The more you can prove good outcomes, the more likely and the less you cost in the long run. And the more you can prove good outcomes, the insurance company will be on board.

Speaker 2:

Yeah, and it's funny, you know, an insurance company will pay for a C-section but not a rolfer. It doesn't even make sense. Nope section but not a rolfer, it doesn't even make sense. So, yeah, so those are like a lot of things that go into who I am. Why did I make all of this stuff, like, why is it important to me? This is my why.

Speaker 1:

Yeah, yeah, I feel that and I think a lot of moms, especially moms that have gone into some of these helping other moms in labor, it's the same. It's the same for me. That's why my deliveries could have been improved or I could have understood what was going on a little bit better. Yeah, I love that I could talk to you all day.

Speaker 2:

And I can talk all day.
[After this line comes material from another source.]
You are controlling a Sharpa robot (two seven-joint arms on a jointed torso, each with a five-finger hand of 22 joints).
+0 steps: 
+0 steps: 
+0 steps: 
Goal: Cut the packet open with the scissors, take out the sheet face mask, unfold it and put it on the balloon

Trust me, I work with at the birth center. As soon as I walk in, she'll be like okay, I have a lot of charting to do, so I'm going to have to do all of that and then, you're allowed to talk.

Speaker 1:

That's hysterical. Yeah Well, Mariah, thank you so much for joining us. I am going to share your app with all of my colleagues and I can't wait to be able to show this on my YouTube videos so that people can actually see your app. That's exciting.

Speaker 2:

I have chills like at this opportunity.

Speaker 1:

Thank you so much Well, thank you so much. I really appreciate it.